▶ _Task description_
Where a line of the data below has the string "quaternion", copy that line.

══ Material for this exercise

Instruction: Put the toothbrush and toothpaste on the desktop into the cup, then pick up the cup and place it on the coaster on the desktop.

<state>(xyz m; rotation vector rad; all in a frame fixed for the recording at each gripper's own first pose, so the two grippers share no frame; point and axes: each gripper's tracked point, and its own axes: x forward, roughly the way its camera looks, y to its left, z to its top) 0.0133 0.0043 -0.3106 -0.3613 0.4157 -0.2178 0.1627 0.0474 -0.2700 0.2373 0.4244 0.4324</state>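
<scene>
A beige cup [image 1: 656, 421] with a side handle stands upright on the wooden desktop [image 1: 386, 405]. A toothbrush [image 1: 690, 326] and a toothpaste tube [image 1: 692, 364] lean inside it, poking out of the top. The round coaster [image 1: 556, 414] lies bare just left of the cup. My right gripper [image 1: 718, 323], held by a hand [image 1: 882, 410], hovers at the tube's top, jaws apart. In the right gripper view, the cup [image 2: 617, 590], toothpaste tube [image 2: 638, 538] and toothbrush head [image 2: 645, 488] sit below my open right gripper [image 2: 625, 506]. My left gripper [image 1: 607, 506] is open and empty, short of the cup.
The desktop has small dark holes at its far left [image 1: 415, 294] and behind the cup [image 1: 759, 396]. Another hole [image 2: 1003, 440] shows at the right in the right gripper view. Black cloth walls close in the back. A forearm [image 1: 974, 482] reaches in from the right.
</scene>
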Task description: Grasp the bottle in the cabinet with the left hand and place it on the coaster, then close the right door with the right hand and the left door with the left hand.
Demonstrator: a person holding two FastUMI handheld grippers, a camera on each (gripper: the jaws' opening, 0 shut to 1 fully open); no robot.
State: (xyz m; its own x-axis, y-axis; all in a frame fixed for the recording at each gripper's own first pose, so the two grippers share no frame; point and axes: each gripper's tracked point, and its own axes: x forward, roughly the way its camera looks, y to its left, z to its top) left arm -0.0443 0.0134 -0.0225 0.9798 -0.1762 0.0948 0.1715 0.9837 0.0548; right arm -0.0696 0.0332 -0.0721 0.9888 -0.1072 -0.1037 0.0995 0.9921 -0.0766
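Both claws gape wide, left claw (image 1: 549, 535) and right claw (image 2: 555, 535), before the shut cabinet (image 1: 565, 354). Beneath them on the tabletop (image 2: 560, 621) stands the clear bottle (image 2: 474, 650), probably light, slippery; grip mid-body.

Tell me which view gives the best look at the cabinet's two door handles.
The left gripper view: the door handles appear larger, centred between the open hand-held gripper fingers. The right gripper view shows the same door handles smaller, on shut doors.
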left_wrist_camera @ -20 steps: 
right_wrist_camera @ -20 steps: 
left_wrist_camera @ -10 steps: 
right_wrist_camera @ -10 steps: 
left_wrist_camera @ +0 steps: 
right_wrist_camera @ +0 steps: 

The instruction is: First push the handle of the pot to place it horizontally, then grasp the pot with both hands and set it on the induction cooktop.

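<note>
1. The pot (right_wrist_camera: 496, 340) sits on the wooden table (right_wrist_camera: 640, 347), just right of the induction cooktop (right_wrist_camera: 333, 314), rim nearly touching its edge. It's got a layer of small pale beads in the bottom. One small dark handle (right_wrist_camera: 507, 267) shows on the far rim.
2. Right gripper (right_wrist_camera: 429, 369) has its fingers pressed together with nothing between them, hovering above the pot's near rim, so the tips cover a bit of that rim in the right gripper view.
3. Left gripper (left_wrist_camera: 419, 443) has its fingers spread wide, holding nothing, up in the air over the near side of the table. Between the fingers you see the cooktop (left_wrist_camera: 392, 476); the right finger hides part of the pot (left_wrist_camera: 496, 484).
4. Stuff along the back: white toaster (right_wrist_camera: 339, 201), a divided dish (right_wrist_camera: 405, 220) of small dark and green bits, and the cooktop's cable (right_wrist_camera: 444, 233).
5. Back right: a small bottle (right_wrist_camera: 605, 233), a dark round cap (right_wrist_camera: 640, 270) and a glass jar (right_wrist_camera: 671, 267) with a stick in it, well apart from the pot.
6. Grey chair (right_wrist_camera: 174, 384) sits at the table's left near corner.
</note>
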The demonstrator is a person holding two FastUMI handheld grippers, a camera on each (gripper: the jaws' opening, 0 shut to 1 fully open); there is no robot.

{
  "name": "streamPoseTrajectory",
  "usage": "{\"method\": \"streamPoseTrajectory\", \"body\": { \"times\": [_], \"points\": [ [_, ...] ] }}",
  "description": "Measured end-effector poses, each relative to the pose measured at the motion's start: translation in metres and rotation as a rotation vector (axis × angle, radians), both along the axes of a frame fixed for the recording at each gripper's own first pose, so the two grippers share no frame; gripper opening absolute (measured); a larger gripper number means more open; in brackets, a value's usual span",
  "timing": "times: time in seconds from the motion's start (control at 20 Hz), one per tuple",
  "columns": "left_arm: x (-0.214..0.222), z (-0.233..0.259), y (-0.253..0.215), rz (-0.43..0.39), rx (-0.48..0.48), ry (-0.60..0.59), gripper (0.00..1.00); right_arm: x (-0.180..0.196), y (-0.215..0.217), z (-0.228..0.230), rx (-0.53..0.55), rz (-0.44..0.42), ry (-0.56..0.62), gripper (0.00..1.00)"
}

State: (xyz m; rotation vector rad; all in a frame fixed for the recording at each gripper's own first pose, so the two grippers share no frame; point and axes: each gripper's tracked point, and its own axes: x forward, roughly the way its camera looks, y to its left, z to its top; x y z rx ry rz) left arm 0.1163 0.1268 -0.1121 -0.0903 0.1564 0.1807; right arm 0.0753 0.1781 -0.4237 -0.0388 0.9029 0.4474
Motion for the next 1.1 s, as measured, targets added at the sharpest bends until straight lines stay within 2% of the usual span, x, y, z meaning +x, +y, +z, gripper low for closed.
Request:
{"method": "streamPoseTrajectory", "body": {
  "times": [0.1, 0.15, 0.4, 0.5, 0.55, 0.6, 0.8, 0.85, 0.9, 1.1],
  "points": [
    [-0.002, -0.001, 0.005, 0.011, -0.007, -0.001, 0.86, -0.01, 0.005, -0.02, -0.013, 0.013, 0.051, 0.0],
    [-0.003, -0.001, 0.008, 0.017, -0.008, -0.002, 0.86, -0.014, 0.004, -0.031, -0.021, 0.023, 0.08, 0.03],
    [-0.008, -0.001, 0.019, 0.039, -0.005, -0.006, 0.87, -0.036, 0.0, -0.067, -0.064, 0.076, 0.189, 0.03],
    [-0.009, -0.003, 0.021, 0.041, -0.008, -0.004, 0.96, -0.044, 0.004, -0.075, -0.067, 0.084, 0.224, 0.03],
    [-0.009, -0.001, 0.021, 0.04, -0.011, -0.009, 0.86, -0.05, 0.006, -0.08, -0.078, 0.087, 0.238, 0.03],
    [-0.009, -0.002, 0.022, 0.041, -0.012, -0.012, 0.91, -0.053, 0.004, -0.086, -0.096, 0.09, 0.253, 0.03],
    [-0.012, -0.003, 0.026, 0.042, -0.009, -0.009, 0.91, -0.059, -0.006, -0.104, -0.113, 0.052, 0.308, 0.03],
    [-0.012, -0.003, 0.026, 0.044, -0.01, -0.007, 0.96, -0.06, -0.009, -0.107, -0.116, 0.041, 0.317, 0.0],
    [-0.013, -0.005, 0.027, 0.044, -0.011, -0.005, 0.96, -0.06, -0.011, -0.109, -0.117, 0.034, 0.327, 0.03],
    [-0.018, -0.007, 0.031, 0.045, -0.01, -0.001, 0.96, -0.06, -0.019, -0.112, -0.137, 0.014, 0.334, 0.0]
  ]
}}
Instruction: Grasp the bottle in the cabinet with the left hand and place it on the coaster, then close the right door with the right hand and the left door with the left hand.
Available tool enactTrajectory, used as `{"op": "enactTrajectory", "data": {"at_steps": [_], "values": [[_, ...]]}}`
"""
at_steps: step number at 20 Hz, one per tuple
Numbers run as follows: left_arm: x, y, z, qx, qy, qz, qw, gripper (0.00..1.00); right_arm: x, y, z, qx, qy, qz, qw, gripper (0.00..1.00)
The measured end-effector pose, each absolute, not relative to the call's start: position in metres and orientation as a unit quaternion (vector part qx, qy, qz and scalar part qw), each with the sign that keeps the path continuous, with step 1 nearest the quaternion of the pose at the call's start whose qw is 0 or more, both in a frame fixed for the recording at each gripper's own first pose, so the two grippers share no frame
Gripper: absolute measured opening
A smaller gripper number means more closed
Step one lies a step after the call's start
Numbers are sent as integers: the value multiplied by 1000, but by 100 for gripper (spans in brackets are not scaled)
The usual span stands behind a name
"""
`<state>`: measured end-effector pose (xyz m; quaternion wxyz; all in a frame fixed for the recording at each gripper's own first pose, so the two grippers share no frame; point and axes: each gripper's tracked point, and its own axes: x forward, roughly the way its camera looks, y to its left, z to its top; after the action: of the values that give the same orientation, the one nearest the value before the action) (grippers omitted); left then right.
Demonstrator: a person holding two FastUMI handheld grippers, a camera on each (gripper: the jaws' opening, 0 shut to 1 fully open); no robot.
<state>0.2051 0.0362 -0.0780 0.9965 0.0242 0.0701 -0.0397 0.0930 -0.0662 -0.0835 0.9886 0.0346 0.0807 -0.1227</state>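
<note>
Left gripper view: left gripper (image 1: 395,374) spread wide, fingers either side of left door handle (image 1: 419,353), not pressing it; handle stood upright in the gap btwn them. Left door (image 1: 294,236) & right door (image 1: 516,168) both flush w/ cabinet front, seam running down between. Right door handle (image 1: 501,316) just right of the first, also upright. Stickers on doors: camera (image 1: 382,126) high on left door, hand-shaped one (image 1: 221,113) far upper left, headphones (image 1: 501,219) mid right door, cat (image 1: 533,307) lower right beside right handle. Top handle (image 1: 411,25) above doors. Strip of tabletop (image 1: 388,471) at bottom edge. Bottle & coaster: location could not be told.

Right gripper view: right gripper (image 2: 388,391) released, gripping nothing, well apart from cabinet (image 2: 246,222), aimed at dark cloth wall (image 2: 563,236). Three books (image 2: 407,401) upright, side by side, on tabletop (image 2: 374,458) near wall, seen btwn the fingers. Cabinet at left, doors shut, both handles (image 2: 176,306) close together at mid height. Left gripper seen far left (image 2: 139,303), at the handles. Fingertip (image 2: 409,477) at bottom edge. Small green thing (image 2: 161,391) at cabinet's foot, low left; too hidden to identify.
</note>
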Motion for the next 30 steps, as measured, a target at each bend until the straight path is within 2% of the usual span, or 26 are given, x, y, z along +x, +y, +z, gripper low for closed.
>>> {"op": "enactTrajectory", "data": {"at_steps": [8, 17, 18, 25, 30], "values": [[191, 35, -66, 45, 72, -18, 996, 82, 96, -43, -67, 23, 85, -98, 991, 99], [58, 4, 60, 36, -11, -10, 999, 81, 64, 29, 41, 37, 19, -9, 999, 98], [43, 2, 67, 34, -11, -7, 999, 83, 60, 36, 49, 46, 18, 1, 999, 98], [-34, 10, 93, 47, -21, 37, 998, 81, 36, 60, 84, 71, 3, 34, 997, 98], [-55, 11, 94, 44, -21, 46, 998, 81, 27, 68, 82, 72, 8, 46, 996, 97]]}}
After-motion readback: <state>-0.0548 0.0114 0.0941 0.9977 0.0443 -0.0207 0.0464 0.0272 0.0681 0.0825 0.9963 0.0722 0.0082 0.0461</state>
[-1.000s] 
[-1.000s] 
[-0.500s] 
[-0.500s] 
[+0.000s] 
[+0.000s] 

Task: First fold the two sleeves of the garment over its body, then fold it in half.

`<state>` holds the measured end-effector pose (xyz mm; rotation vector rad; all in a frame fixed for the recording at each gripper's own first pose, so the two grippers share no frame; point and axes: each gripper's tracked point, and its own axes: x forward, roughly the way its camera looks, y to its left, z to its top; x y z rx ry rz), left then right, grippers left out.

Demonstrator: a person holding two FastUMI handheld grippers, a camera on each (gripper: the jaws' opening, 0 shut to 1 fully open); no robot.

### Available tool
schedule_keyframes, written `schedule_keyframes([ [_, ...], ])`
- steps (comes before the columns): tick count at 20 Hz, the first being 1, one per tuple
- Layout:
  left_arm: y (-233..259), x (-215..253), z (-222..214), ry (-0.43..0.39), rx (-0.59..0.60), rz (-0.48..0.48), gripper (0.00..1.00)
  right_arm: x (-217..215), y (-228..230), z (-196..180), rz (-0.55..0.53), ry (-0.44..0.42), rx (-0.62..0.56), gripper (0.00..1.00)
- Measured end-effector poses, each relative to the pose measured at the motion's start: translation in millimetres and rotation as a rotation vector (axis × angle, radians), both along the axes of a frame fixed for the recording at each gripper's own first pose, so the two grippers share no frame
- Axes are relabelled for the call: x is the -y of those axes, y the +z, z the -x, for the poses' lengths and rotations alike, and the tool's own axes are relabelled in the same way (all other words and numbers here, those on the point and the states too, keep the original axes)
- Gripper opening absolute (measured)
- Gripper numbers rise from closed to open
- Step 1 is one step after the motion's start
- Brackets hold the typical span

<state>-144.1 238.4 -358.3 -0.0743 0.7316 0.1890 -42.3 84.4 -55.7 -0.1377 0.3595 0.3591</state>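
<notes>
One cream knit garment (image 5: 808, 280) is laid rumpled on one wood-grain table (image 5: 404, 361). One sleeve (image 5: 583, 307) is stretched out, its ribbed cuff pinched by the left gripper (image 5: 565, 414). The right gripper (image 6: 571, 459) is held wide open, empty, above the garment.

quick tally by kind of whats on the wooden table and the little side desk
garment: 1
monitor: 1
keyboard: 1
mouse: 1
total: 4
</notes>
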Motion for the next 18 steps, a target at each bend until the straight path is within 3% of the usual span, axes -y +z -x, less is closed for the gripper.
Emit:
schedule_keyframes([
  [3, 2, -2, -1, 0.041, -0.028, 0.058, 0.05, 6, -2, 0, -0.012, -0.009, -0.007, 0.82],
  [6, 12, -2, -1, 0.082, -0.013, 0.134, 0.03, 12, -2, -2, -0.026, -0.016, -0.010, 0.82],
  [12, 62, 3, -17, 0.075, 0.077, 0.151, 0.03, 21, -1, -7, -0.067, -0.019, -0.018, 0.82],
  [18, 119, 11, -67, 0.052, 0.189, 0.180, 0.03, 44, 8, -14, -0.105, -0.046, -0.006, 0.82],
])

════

▶ _Written response_
The measured end-effector pose, each absolute, not relative to the call's start: position in metres and orientation as a unit quaternion (vector part qx, qy, qz and scalar part qw), each with the sign that keeps the path continuous, with step 1 nearest the quaternion of the pose at the call's start whose qw is 0 or more, both in a frame fixed for the recording at each gripper's own first pose, so the two grippers share no frame
`<state>`: measured end-effector pose (xyz m; quaternion wxyz; all in a frame fixed for the recording at each gripper's own first pose, so the two grippers share no frame; point and axes: each gripper's tracked point, and its own axes: x forward, roughly the way its camera looks, y to its left, z to its top; after the action: of the values that give the same orientation, the one nearest the value before the action) (grippers omitted); left then right.

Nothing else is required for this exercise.